A little over a month ago, Department of Health Secretary Lorenzo González Feliciano made an ambitious announcement about a collaboration between his agency and the Puerto Rico Institute of Statistics to share raw data and information on a daily basis about who is getting tested for COVID-19, but the agency admitted having a hard time delivering the agreed upon information.
The Institute of Statistics web page is one week behind on most of the data related to the COVID-19 pandemic and lacks essential information to understand the evolution of infections and deaths from the disease.
The Department of Health has not yet provided the Institute of Statistics with updated data on “unique” negative cases, those that are pending and inconclusive, and the total number of tests performed, segregated by type of test (molecular or serological), and according to the date on which they were done.
This information is essential to determine if there has been a real drop in confirmed COVID-19 cases, which was the argument that Gov. Wanda Vázquez Garced used to begin the second phase of the economic reopening this week.
The “unique” case is a new category created by the Department of Health that refers to the data that has been revised, after more than a month of reporting the figures incorrectly, even possibly doubling or tripling them.
The Department of Health has been sending just daily data to the Institute of Statistics on positive “unique” cases using molecular tests (that detect the virus) and serological tests (that measure antibodies), as well as the number of people who have died and when. The information is sent to the Institute after validating certain quality aspects with the variables and in the format that the Institute requested, Institute of Statistics Executive Director Orville Disdier said.

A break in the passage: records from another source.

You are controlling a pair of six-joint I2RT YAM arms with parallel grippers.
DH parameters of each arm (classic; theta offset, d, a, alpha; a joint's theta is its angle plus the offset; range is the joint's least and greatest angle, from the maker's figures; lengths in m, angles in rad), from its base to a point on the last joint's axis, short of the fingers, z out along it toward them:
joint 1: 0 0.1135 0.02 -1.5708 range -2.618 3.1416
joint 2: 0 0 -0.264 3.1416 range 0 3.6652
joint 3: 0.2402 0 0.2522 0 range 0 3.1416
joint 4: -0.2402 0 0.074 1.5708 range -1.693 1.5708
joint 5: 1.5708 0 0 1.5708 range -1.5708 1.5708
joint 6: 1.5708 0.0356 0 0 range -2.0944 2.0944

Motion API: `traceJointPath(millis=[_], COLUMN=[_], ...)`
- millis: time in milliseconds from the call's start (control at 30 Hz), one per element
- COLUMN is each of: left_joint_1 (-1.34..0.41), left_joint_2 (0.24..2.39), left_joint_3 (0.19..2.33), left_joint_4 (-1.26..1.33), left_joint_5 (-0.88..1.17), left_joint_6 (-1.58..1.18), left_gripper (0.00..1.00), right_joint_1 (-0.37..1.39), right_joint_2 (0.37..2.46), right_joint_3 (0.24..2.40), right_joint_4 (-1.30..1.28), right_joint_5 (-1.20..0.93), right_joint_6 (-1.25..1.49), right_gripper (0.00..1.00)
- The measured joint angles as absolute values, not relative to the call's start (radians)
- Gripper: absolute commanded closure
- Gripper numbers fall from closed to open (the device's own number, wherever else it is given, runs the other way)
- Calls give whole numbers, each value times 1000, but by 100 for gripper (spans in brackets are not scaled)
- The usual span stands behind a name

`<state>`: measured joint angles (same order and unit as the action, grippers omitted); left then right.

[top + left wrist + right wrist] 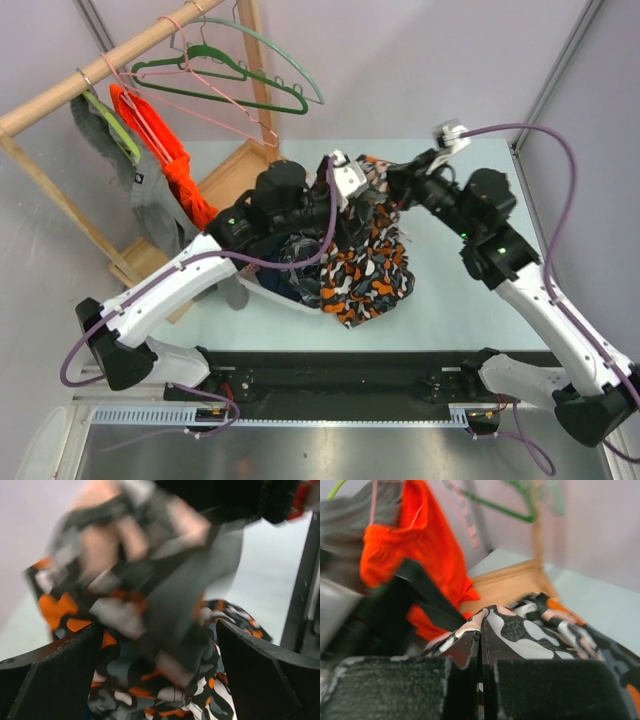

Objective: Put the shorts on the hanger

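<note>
Two right jaws pinch the shorts [368, 262], hanging lengthwise down.

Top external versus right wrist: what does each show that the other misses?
Only top external: the left arm, the right arm, and the whole shorts draped down to the table. Only right wrist: a close look at the right gripper shut on the shorts' edge. Both: the shorts, the orange garment and the dark green hanger.
</note>
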<state>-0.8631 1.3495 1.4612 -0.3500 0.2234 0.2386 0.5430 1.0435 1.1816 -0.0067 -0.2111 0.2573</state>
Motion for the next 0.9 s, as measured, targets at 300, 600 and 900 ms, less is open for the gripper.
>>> traceJointPath(millis=[300,600,900], left_joint_1=[-743,-586,-534], left_joint_2=[1336,1165,1165], left_joint_3=[1339,1079,1020], left_joint_4=[-529,-708,-765], left_joint_5=[264,273,252], left_joint_6=[176,258,289], left_gripper=[100,100,100], right_joint_1=[698,513,245], right_joint_2=[1129,989,974], right_joint_3=[1179,1079,908], right_joint_4=[24,-96,-175], right_joint_5=[-223,-287,-519], right_joint_6=[176,138,117], right_gripper=[30,0,8])
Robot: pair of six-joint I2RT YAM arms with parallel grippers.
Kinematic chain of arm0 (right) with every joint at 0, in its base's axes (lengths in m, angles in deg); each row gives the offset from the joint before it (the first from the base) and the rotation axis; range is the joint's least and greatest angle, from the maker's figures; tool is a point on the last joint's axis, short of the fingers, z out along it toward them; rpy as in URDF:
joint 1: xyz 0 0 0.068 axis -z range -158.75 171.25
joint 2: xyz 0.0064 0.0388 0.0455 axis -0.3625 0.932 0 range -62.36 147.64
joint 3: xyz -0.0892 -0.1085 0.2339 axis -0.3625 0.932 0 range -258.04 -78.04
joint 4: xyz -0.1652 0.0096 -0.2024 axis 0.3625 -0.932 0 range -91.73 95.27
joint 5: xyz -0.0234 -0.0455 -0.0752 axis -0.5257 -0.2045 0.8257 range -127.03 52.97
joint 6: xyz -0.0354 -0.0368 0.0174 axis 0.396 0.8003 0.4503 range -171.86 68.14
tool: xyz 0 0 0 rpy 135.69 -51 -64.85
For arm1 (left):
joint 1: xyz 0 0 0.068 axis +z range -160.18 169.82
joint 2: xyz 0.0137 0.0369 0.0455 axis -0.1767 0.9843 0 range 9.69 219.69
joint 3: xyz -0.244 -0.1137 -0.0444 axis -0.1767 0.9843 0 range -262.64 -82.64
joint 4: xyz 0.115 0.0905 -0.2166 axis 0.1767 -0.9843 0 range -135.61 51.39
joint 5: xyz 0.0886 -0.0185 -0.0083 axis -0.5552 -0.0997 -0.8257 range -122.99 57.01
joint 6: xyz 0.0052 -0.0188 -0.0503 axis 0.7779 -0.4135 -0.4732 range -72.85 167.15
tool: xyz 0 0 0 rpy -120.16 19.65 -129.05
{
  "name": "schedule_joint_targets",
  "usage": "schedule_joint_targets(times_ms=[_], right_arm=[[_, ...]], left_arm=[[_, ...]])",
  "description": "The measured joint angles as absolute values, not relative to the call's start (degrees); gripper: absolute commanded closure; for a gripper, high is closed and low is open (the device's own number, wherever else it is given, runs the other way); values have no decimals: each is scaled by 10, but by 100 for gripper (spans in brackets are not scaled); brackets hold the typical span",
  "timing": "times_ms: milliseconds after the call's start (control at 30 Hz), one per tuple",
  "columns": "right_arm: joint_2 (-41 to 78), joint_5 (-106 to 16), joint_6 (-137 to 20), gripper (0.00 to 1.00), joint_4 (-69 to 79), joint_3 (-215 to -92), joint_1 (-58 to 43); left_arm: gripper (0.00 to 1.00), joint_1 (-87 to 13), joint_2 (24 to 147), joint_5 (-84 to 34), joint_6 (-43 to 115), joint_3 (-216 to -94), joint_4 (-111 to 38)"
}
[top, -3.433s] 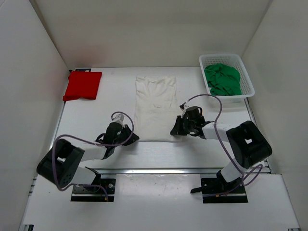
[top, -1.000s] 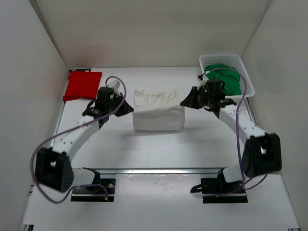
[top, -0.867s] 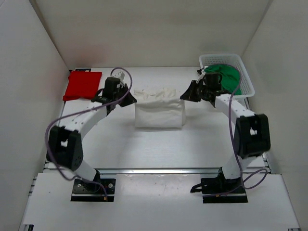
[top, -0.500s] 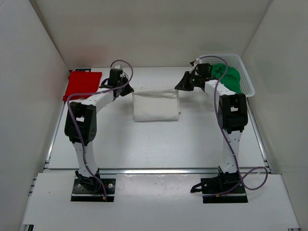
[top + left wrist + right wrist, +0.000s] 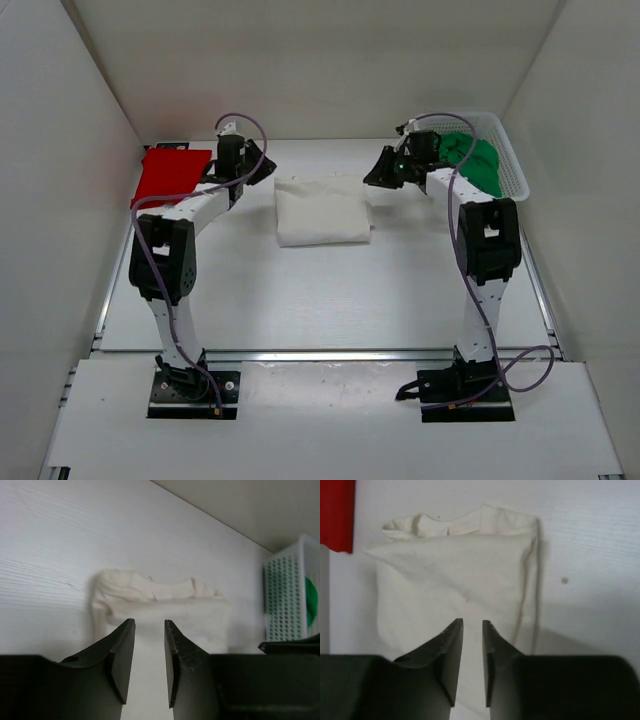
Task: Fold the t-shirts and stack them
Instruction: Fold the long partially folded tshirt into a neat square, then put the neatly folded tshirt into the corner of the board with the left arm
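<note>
Narrowly parted, left gripper and right gripper grip nothing near the white t-shirt.

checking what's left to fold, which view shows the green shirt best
Top external: the green shirt lies bunched in the basket, partly hidden by the right arm. Left wrist catches only a green sliver behind the basket mesh; right wrist shows none of it.

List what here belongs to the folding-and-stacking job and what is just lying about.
Job:
white t-shirt, folded, in the middle
red t-shirt, folded, far left
green t-shirt, crumpled in the basket

Lying about:
white mesh basket, far right
</note>
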State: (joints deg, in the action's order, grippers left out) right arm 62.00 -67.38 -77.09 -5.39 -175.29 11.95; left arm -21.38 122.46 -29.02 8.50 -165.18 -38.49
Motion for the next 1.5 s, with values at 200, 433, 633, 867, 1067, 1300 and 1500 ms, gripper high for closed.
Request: schedule_joint_targets(times_ms=[200, 433, 633, 867, 1067, 1300, 1500], right_arm=[[504, -666, -786, 100, 41, -1584, 63], [517, -676, -799, 100, 91, -1468, 26], [465, -681, -825, 100, 182, -1315, 27], [412, -690, -820, 100, 157, -1272, 15], [412, -707, -816, 100, 126, -1366, 27], [543, -737, -816, 100, 122, -1555, 59], [679, -752, -817, 100, 78, -1674, 86]], left_arm=[[67, -319, 1182, -287, 91, -1567, -319], [69, -351, 1182, -253, 55, -1361, -235], [69, -351, 1096, -248, 35, -1223, -160], [65, -362, 1006, -228, 17, -1164, -180], [66, -333, 1005, -222, 20, -1267, -207], [67, -288, 1148, -215, 19, -1416, -193], [68, -252, 1290, -187, 10, -1504, -225]])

After the Institute of Statistics submitted a new request for information on May 12 to the Department of Health for COVID-19-related data, the Department of Health requested an extension of up to 60 days to deliver the information, Disdier confirmed to the Center for Investigative Journalism (CPI, in Spanish).
The agency had 10 days to respond to the new information request from the Institute of Statistics but alleged in its request for an extension that “the 10-day period to submit all the information is not enough. Not only because the information is being worked on manually, but also because we have faced computer system problems, and recently, had an electrical power interruption [in the information systems area] that left us without service during a full afternoon and morning — a situation that prevented officials from doing the work.”
The Department of Health never implemented an information network to manage COVID-19 data. The agency was working with Excel tables manually from the beginning of the emergency until it began to receive the data digitally from the laboratories. Juan Rexach, president of the Association of Clinical Laboratories of Puerto Rico, said the Department of Health has always requested the data report through a manual form, even before the COVID-19 emergency.
“It’s written on a sheet of paper and sent by fax or by email. The Bio Portal was established overnight. It was like: ‘We woke up on Monday, there’s the Bio Portal, use it.’ They offered training through one person. There are laboratories that have learned how to use it, but it has been a process,” said Rexach.
But due to technical problems, for a few days, the Department of Health received only manual data, Ilia Morales, executive director of the Toledo Clinical Laboratory, confirmed. Still, labs continue to report data, either through that website or manually.
Morales also said her laboratory does not combine serological and molecular tests because the first are not diagnostic — it’s the Department of Health that combines them, she said. Another factor affecting “unique” case statistics is that labs can report whether a patient has more than one test done at their facility, but they have no control over whether people have multiple tests done at different labs, she added.
“The Department of Health said it was going to solve that with a single ID, but we don’t know how it is,” Rexach said.
Regarding the possibility of going to court to gain access to the data, Disdier said that, while the Institute of Statistics regulations allows it, the Board of Directors decided to grant the Department of Health the extension it requested on May 22 for now. The countdown began on May 25.
“We have to wait and see how it moves along before moving forward to the next step,” Disdier said.
He added that although he informed the Department of Health about the Board of Directors’ response, there’s been no feedback from the Secretary or his representatives on this issue as of press time.
According to Act 209-2003 that created it, the Statistics Institute has the responsibility to request information, both from the public and private sectors, and promote a public policy on statistical data development. Among other things, it should encourage public access and the speedy delivery of data, statistics and information-based reporting produced by government agencies.
The data that the Department of Health has not released, such as the total number of tests done, as well as negative, pending and inconclusive results, have not been sent to the media or made public since April 23, according to the agency’s dashboard.
On May 22, the Department of Health sent a press release confirming that as of May 21 there were 89,430 tests included in the Bio Portal, the agency’s internal platform.
But those are the tests that were registered in their system as of that date, which is why they cannot be interpreted as the total number of tests conducted across the island through May 21. In addition, they are tests that have been done, but are not unique. For example, there may be several tests performed on the same person.
Of those 89,430 performed tests, 41,701 are molecular, the Department of Health confirmed. However, Toledo Laboratory told the CPI that the number of molecular tests reported by the six laboratories that are reporting totaled 86,500 as of May 22.